EXERCISE DETAILS
Exact copy, pictures excluded: the lines from the one containing "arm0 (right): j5" to the end of the listing.

DATA FOR PROCESSING

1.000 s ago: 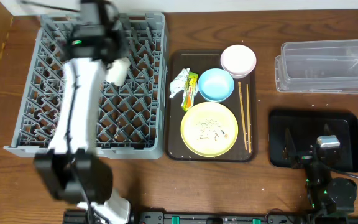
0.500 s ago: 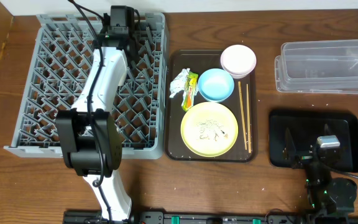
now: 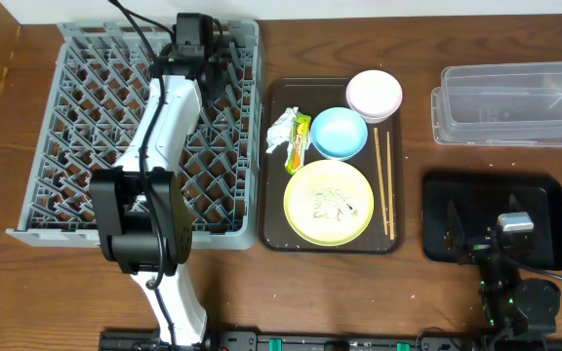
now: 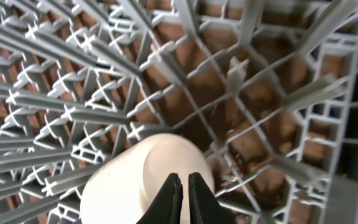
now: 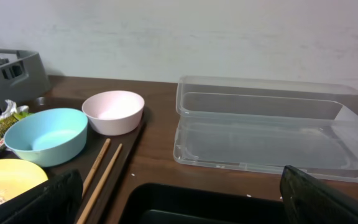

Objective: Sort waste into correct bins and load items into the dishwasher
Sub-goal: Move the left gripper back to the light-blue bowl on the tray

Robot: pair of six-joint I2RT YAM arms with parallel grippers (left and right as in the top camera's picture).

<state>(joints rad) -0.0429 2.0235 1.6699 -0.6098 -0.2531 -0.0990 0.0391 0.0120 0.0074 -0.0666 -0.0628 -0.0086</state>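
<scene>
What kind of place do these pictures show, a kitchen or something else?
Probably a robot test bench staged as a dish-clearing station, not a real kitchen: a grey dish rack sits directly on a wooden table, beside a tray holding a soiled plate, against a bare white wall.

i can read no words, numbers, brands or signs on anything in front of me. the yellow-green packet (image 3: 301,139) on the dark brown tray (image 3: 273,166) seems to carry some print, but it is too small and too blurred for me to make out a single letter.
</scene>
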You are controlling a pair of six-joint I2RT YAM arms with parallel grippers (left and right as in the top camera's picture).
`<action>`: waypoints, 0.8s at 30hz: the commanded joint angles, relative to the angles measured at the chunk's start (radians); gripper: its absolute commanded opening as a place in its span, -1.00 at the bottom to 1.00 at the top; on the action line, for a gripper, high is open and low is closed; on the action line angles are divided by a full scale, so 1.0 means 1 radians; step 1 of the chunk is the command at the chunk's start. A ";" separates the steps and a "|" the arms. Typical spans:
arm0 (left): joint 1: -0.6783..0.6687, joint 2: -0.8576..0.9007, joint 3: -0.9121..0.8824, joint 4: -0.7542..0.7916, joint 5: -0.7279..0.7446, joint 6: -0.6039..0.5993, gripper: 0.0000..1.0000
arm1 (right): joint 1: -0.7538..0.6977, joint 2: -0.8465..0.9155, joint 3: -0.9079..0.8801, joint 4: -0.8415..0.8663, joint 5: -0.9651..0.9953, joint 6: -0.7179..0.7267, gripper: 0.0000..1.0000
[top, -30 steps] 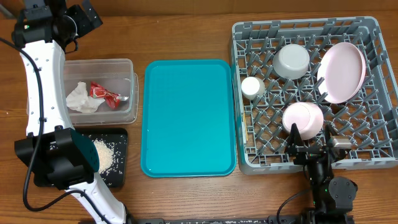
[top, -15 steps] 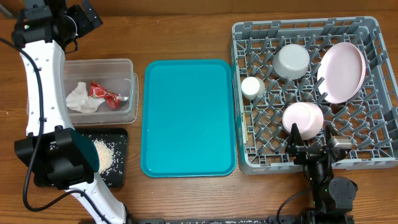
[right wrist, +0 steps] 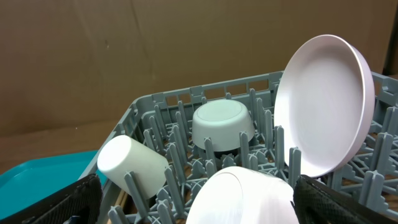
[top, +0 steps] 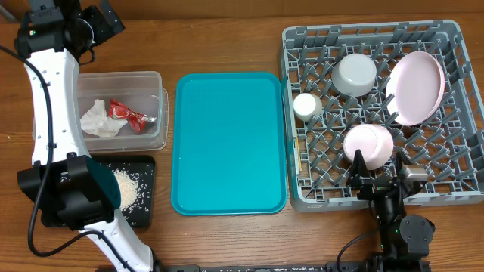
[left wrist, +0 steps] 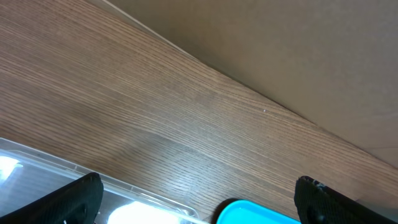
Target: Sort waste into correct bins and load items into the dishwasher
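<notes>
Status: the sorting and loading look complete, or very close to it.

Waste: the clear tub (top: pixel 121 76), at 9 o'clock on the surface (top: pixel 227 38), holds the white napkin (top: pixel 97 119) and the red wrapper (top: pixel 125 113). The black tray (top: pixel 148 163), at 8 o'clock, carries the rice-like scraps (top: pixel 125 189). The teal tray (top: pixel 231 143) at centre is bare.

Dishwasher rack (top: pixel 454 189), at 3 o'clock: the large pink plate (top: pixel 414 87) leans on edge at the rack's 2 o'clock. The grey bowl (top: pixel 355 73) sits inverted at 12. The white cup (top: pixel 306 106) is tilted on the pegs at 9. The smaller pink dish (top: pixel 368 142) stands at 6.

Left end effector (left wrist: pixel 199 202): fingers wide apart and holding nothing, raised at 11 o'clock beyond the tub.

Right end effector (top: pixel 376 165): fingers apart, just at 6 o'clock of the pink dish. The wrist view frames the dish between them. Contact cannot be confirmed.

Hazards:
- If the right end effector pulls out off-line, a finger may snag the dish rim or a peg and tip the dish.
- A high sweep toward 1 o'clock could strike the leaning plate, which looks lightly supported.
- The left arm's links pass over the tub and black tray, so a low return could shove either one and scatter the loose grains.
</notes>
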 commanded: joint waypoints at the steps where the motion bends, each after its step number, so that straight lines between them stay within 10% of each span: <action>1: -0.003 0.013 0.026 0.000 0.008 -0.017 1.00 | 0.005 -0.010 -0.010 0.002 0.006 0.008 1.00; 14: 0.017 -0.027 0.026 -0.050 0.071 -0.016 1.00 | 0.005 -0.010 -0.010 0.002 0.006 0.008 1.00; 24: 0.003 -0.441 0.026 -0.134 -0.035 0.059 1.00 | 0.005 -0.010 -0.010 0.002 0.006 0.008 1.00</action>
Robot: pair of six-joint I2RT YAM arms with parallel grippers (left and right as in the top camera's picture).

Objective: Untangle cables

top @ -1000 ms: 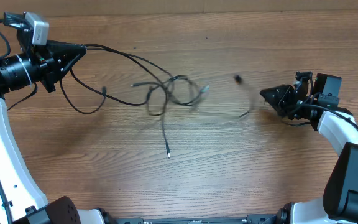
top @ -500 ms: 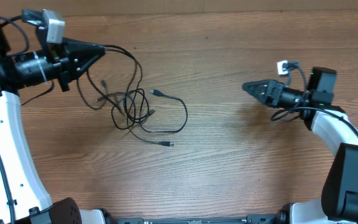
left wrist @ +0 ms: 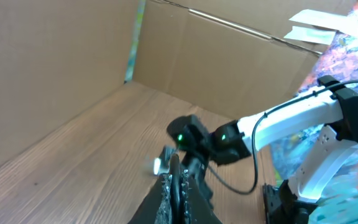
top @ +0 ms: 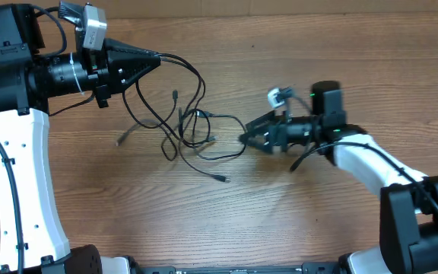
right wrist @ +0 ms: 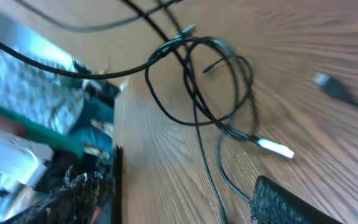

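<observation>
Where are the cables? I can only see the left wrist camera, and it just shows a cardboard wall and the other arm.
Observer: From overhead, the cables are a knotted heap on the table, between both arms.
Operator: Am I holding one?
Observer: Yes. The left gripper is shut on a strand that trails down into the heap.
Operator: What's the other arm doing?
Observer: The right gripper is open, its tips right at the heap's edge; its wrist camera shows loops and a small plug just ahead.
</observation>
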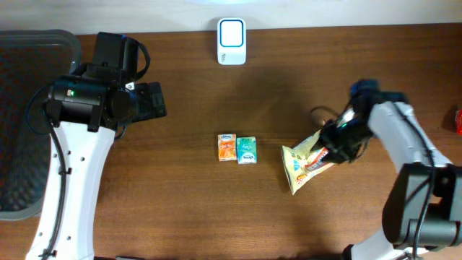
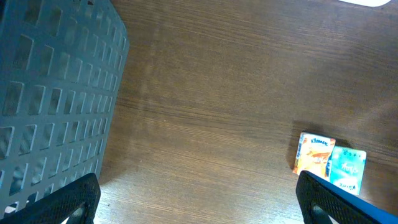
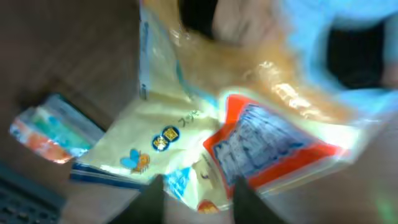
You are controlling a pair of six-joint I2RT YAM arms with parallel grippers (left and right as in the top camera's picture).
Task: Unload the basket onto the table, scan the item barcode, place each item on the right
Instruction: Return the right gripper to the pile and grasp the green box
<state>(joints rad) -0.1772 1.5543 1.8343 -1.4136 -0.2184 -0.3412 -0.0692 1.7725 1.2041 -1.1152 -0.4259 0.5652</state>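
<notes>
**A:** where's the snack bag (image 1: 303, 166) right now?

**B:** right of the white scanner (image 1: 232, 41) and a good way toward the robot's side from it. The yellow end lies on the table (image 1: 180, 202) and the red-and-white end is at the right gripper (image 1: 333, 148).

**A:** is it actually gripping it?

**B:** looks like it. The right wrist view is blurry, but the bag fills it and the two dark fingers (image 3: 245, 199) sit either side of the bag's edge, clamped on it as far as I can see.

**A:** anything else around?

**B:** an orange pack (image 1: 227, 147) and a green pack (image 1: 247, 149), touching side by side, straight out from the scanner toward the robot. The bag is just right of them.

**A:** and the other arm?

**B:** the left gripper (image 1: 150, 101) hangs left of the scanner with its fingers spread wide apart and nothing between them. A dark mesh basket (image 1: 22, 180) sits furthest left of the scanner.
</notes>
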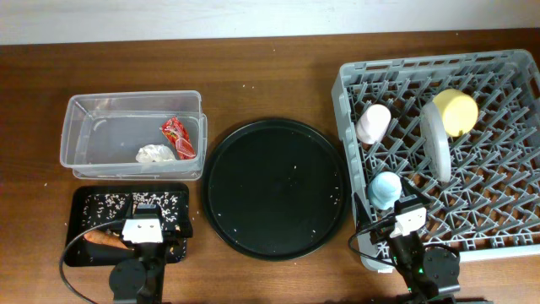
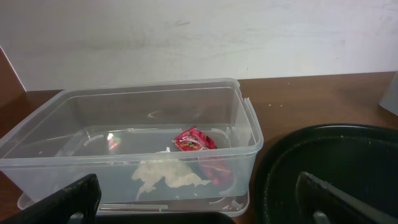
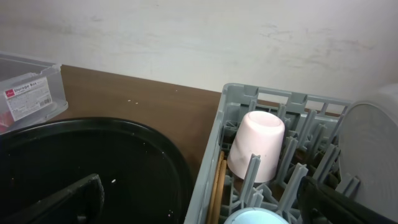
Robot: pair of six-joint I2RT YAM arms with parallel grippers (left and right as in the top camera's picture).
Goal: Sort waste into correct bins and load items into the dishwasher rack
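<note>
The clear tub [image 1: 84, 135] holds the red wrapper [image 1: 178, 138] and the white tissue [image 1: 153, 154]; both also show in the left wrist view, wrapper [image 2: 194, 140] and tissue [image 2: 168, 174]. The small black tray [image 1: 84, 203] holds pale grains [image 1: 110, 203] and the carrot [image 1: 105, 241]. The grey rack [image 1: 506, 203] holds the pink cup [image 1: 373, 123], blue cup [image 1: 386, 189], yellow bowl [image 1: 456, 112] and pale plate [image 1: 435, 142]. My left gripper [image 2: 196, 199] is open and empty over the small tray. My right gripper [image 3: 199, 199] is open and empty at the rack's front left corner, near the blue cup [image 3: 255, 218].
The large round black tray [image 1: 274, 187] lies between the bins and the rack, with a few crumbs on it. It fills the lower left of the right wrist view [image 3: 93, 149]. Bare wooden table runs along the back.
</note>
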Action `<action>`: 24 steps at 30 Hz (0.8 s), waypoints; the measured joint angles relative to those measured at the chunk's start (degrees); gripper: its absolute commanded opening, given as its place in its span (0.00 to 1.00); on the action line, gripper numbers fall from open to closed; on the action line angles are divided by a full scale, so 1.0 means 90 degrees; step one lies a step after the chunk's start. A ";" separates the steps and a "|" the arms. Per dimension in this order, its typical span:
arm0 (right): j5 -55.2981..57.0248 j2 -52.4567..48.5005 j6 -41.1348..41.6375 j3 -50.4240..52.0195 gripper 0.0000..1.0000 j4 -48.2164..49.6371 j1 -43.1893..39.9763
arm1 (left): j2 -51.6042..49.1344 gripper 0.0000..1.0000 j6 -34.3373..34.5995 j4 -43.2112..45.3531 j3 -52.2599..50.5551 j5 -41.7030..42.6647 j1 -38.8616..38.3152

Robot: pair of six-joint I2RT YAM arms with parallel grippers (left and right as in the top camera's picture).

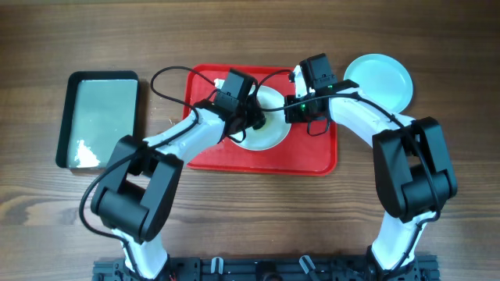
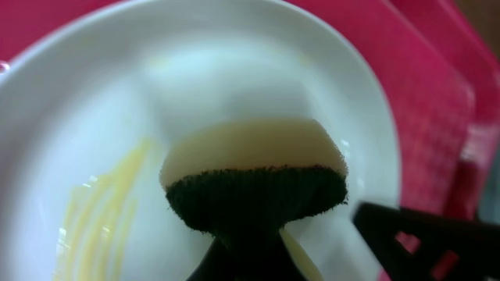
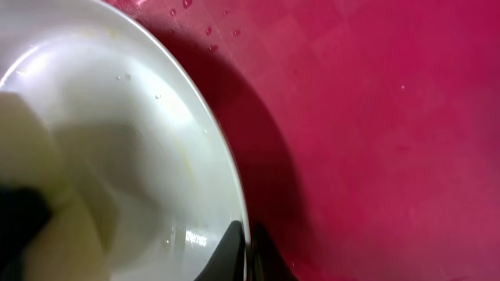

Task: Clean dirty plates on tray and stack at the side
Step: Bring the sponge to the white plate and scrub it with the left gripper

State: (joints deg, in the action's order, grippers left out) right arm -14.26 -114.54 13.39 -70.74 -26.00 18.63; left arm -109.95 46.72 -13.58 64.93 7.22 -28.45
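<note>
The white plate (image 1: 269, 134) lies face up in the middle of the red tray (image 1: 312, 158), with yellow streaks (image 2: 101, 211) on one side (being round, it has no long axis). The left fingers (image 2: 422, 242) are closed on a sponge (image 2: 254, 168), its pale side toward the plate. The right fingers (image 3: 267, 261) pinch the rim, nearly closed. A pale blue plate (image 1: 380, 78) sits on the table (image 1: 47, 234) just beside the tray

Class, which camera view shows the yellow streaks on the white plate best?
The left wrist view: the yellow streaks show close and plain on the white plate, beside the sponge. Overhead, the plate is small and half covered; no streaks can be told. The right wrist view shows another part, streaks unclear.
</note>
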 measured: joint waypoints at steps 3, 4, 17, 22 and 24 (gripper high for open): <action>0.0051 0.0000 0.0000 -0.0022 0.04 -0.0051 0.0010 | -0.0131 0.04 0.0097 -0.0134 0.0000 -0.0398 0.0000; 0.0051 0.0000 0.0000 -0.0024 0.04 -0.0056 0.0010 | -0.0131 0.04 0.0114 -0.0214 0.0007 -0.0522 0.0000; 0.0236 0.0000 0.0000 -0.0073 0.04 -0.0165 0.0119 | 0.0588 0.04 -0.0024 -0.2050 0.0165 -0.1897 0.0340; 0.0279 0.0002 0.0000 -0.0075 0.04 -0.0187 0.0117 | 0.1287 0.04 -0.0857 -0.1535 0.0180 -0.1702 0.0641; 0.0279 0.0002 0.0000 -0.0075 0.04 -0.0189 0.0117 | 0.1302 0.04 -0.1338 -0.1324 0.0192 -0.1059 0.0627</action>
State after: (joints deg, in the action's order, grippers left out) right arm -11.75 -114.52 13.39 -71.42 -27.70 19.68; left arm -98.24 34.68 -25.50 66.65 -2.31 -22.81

RESULT OF THE EXERCISE
arm0 (right): j5 -55.2981..57.0248 j2 -52.4567..48.5005 j6 -41.1348..41.6375 j3 -50.4240..52.0195 gripper 0.0000..1.0000 j4 -48.2164..49.6371 j1 -43.1893..39.9763
arm1 (left): j2 -51.6042..49.1344 gripper 0.0000..1.0000 j6 -34.3373..34.5995 j4 -43.2112..45.3531 j3 -52.2599..50.5551 j5 -41.7030..42.6647 j1 -38.8616..38.3152

Robot: pair of six-joint I2RT YAM arms with parallel grippers (left and right as in the top camera's picture).


Task: Clean dirty plates on tray and stack at the side
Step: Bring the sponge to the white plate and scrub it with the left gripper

State: (joints deg, in the action's order, grippers left out) right arm -14.26 -114.54 13.39 -70.74 -26.00 18.63; left arm -109.95 46.72 -13.58 64.93 7.22 -28.45
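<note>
The white plate (image 1: 269, 134) lies face up in the middle of the red tray (image 1: 312, 158), with yellow streaks (image 2: 101, 211) on one side (being round, it has no long axis). The left fingers (image 2: 422, 242) are closed on a sponge (image 2: 254, 168), its pale side toward the plate. The right fingers (image 3: 267, 261) pinch the rim, nearly closed. A pale blue plate (image 1: 380, 78) sits on the table (image 1: 47, 234) just beside the tray

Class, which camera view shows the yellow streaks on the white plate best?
The left wrist view: the yellow streaks show close and plain on the white plate, beside the sponge. Overhead, the plate is small and half covered; no streaks can be told. The right wrist view shows another part, streaks unclear.
</note>
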 measured: joint waypoints at steps 3, 4, 17, 22 and 24 (gripper high for open): <action>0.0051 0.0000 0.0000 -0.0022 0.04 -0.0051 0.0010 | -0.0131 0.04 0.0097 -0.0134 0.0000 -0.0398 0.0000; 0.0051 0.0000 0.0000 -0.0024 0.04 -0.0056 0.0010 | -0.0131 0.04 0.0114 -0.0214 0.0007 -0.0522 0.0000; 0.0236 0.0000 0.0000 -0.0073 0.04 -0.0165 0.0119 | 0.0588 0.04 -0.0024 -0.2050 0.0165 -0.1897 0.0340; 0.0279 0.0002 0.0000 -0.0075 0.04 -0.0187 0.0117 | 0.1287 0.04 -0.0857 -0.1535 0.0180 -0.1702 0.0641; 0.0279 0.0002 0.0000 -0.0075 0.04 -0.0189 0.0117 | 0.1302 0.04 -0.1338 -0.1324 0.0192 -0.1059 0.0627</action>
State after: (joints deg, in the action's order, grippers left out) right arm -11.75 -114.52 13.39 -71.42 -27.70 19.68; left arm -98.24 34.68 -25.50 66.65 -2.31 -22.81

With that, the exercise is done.